#### [Problem requirements]
Every line of the listing below should be written out exactly, minus its pictures.
[Start of Attachment]
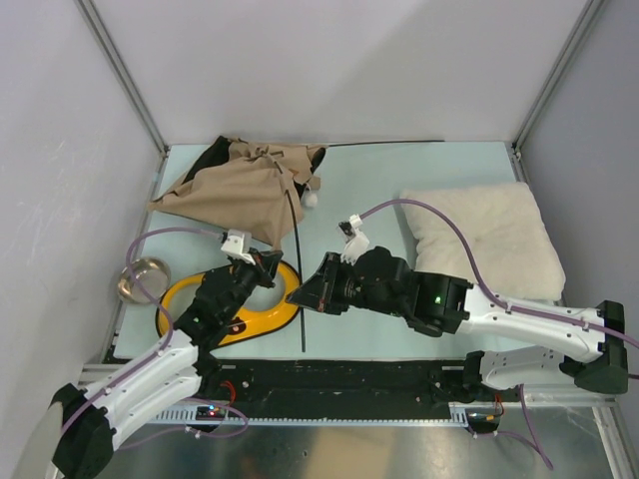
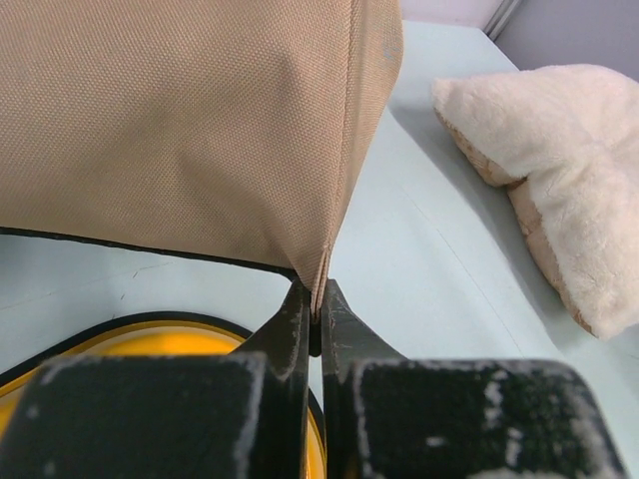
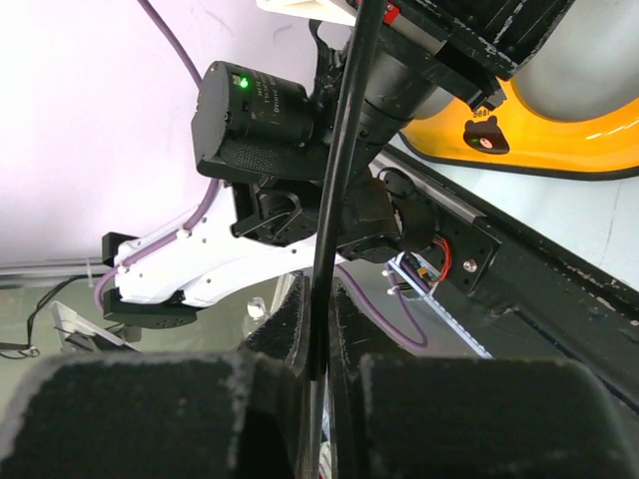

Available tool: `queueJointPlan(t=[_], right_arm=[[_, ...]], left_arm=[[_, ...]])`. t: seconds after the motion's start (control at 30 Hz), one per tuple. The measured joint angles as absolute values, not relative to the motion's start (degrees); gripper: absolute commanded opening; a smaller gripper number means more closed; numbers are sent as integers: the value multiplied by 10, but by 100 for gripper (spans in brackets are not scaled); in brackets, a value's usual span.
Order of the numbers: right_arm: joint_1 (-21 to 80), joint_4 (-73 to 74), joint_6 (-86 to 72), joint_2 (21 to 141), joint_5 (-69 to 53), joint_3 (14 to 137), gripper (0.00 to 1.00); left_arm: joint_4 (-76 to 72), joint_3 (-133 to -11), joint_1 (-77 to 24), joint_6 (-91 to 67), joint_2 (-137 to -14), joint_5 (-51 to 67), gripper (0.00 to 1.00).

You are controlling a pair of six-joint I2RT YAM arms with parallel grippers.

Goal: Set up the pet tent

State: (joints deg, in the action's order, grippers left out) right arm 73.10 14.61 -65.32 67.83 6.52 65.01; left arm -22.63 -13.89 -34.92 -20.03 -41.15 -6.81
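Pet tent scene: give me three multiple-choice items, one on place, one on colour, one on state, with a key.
1. Where on the table does the pet tent lie in the top view?
A. near right
B. far left
C. near centre

2. What colour is the tent's pom-pom?
A. white
B. black
C. yellow

3. What state is the right end effector in?
A. wide open
B. shut on nothing
C. shut on the black pole

Key:
1 B, the tan fabric is heaped at the far left corner in the top view.
2 A, it shows as a small white ball by the fabric's right edge.
3 C, the right wrist view shows both fingers pressed against the thin pole.
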Motion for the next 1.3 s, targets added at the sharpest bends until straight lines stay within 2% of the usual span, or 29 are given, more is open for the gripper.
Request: queueJointPlan(t=[0.33, 0.47, 0.6, 0.77, 0.87, 1.0, 1.17, 1.3], right_arm=[[758, 149, -639, 682, 115, 648, 0], [770, 155, -651, 704, 143, 671, 0], [775, 160, -672, 715, 162, 696, 0], [780, 164, -701, 717, 176, 722, 0], [780, 170, -716, 720, 182, 734, 0], [783, 177, -734, 726, 187, 740, 0], [783, 185, -752, 727, 188, 741, 0], [783, 185, -767, 727, 188, 741, 0]], left_arm=[[-204, -165, -351, -210, -442, -103, 1], [-193, -209, -352, -207, -492, -112, 9], [-190, -240, -354, -200, -533, -132, 27], [-192, -253, -355, -191, -560, -157, 59], [-194, -257, -355, -192, -571, -178, 69], [-201, -257, -355, -195, -575, -206, 72], [-234, -243, -355, -200, -566, -230, 65], [-277, -200, -356, -208, -543, -237, 66]])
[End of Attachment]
#### [Exercise solution]
Available tool: `queueJointPlan(t=[_], right_arm=[[_, ...]], left_arm=[[_, ...]])`. t: seconds after the motion's start (control at 30 Hz), one per tuple. The measured joint angles as absolute values, not relative to the motion's start (degrees); gripper: absolute commanded opening; a smaller gripper number means more closed; numbers are sent as integers: the value multiplied by 10, but by 100 for gripper (spans in brackets are not scaled); in brackets, a value's usual span.
Order of the numbers: right_arm: joint_1 (-21 to 80), joint_4 (-73 to 74), joint_6 (-86 to 72), joint_2 (21 to 141), joint_5 (-69 to 53), joint_3 (14 to 137), gripper (0.00 to 1.00); left_arm: joint_4 (-76 to 72), joint_3 (-133 to -11), joint_1 (-77 to 24), joint_6 (-91 to 67), joint_2 (-137 to -14), joint_5 (-51 to 67), gripper (0.00 to 1.00).

You are controlling a pair of six-joint I2RT YAM arms with parallel grippers.

Goal: Set up the pet tent

State: (joints deg, in the action's order, grippers left out) right arm 73.10 14.61 -65.32 67.83 6.52 65.01; left arm -22.63 -13.89 -34.92 -20.03 -41.15 -6.81
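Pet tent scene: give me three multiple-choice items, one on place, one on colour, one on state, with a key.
1. Where on the table does the pet tent lie in the top view?
A. near right
B. far left
C. near centre

2. What colour is the tent's pom-pom?
A. white
B. black
C. yellow

3. What state is the right end effector in?
A. wide open
B. shut on nothing
C. shut on the black pole

Key:
1 B, the tan fabric is heaped at the far left corner in the top view.
2 A, it shows as a small white ball by the fabric's right edge.
3 C, the right wrist view shows both fingers pressed against the thin pole.
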Motion for the next 1.3 s, targets added at the sharpest bends until straight lines stay within 2% of the usual span, or 29 are given, more is open for the gripper.
Request: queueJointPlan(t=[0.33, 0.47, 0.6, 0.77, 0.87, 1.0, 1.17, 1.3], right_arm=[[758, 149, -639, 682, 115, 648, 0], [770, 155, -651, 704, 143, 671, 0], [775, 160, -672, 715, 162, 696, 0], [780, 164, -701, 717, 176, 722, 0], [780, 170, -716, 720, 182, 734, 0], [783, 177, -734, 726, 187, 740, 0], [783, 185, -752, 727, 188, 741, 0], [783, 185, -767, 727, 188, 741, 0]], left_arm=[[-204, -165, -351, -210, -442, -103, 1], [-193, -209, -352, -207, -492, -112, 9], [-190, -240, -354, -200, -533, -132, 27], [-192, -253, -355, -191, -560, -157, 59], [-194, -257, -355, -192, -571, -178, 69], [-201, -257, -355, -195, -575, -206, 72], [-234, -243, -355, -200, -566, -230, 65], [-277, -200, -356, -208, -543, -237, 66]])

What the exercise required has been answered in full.